(Items from a dataset)

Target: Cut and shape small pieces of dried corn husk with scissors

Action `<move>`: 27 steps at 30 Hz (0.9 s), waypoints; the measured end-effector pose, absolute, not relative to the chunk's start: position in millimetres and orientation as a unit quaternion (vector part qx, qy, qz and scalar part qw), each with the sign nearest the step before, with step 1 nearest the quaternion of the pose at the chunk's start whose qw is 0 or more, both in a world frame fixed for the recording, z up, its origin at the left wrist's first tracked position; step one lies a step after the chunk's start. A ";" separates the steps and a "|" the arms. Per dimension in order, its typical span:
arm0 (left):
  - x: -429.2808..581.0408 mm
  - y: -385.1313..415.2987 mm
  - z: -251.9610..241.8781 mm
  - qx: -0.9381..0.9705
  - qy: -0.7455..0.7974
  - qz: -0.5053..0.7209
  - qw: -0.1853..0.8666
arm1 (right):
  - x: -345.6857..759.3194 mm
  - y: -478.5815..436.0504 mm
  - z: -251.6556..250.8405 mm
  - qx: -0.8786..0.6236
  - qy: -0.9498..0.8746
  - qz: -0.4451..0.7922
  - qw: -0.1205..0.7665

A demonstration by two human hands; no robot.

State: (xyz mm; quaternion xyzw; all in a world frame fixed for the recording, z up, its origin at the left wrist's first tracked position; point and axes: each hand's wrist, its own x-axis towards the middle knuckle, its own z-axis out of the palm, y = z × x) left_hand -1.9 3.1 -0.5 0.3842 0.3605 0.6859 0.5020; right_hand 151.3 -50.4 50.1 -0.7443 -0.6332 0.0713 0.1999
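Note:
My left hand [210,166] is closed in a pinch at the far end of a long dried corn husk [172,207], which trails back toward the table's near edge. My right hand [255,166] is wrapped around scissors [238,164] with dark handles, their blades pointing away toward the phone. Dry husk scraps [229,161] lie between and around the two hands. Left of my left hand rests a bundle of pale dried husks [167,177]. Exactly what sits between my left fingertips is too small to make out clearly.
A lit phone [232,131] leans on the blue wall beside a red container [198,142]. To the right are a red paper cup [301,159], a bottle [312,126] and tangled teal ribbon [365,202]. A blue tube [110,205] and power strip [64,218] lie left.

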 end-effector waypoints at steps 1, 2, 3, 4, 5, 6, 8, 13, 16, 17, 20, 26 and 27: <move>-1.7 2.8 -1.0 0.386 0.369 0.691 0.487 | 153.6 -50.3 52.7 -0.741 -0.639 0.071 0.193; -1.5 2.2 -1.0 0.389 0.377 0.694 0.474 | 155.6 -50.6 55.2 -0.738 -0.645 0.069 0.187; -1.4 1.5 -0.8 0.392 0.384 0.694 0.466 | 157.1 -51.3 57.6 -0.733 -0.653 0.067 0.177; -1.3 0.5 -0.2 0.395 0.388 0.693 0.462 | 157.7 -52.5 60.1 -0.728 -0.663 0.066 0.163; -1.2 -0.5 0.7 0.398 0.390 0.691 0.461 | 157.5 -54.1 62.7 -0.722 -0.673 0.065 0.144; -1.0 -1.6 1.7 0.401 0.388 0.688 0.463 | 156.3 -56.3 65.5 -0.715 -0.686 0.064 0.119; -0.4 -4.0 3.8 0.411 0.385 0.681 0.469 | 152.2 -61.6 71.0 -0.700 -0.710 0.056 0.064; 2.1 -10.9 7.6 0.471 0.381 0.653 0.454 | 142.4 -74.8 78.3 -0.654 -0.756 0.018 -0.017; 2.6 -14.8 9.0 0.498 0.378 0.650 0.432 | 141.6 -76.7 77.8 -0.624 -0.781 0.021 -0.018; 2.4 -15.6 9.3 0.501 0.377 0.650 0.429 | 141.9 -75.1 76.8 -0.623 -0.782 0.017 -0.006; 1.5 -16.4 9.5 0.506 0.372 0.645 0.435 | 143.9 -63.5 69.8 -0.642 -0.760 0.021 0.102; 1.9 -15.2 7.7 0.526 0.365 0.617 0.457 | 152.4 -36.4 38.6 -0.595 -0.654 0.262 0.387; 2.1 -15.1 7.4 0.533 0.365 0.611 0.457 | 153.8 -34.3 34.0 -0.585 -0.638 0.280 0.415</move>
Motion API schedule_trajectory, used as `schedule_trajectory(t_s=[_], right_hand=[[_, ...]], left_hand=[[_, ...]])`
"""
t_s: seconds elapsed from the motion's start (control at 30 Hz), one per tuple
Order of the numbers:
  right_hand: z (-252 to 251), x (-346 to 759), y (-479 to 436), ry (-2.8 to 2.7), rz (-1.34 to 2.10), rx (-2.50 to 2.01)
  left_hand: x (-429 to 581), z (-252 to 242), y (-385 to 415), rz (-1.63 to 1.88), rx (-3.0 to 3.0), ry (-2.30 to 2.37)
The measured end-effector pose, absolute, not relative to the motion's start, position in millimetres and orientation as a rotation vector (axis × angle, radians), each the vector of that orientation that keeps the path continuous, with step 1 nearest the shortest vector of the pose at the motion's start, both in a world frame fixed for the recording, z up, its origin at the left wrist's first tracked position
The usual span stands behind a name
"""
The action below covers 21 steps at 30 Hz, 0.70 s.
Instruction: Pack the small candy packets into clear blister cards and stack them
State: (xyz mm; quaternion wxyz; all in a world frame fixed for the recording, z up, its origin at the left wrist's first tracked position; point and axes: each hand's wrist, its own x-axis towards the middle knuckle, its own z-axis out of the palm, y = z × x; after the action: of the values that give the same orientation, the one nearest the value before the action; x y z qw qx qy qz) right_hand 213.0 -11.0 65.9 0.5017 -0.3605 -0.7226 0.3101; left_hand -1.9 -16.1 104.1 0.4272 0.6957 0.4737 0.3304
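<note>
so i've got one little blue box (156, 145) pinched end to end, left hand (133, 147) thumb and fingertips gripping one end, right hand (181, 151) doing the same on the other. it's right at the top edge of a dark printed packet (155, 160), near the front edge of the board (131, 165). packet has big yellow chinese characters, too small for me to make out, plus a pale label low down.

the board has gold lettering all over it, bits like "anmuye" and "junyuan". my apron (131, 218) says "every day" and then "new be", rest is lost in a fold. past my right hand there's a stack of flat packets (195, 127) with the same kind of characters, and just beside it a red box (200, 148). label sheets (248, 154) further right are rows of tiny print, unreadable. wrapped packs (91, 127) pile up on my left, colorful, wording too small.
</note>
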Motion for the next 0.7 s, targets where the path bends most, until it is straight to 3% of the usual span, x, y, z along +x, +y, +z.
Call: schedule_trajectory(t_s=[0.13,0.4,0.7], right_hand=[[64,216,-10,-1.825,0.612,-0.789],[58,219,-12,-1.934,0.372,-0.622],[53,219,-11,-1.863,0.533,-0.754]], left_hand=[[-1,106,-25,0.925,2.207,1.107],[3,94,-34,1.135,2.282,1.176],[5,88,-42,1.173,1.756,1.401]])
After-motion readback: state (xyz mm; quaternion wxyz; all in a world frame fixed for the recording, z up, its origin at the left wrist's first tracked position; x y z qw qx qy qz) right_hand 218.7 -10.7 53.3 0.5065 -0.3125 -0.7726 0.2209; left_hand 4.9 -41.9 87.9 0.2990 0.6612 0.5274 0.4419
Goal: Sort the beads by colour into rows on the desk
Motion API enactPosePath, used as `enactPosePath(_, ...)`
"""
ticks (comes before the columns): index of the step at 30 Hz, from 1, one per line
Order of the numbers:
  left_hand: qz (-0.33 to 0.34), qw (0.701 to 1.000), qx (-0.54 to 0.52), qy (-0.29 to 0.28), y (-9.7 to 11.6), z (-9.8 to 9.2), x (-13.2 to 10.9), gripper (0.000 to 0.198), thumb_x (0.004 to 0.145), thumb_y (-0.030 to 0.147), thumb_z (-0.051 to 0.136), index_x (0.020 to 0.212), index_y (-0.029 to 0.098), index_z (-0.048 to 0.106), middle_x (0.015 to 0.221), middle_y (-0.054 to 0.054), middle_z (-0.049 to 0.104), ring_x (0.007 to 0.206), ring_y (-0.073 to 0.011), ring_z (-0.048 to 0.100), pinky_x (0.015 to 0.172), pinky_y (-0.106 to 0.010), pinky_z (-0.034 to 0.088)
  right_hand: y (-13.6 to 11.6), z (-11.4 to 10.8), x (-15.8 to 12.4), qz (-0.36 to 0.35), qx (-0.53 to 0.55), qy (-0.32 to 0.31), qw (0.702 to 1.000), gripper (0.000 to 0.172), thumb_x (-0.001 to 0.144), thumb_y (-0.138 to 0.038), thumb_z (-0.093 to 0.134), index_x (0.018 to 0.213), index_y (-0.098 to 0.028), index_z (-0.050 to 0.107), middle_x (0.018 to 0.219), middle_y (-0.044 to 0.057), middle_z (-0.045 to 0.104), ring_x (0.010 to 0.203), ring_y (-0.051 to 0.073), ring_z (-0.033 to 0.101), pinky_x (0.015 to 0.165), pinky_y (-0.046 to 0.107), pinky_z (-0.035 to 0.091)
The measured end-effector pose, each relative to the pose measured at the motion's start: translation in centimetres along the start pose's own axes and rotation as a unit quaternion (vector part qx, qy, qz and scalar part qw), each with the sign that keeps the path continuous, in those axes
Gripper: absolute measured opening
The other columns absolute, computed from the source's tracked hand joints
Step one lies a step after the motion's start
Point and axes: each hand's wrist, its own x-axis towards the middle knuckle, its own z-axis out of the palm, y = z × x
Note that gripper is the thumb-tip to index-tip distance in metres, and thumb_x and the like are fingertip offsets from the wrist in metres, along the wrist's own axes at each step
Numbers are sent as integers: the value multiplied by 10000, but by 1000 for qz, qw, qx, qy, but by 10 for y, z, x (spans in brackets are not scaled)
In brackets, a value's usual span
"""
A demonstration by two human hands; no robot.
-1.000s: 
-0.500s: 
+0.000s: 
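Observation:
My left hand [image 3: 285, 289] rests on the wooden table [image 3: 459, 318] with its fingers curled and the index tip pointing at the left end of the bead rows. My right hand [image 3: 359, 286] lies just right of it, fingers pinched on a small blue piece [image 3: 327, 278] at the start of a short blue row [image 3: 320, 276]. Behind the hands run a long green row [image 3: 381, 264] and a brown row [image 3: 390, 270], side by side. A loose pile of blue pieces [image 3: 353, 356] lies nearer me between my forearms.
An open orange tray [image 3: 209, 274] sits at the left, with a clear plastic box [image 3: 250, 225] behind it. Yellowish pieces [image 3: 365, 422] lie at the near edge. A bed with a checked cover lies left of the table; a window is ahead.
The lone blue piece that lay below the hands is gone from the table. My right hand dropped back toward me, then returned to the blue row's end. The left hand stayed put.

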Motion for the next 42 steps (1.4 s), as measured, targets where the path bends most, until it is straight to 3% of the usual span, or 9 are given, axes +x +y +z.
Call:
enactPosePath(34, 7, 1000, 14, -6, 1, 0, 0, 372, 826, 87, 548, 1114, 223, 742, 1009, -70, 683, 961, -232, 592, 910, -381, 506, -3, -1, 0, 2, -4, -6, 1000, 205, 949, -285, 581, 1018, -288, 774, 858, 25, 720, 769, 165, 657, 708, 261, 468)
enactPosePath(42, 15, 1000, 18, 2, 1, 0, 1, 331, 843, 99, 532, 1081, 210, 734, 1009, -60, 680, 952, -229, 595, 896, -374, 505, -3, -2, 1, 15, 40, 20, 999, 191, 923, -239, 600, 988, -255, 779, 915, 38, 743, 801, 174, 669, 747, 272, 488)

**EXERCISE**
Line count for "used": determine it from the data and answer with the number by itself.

**RESULT OF THIS EXERCISE**
2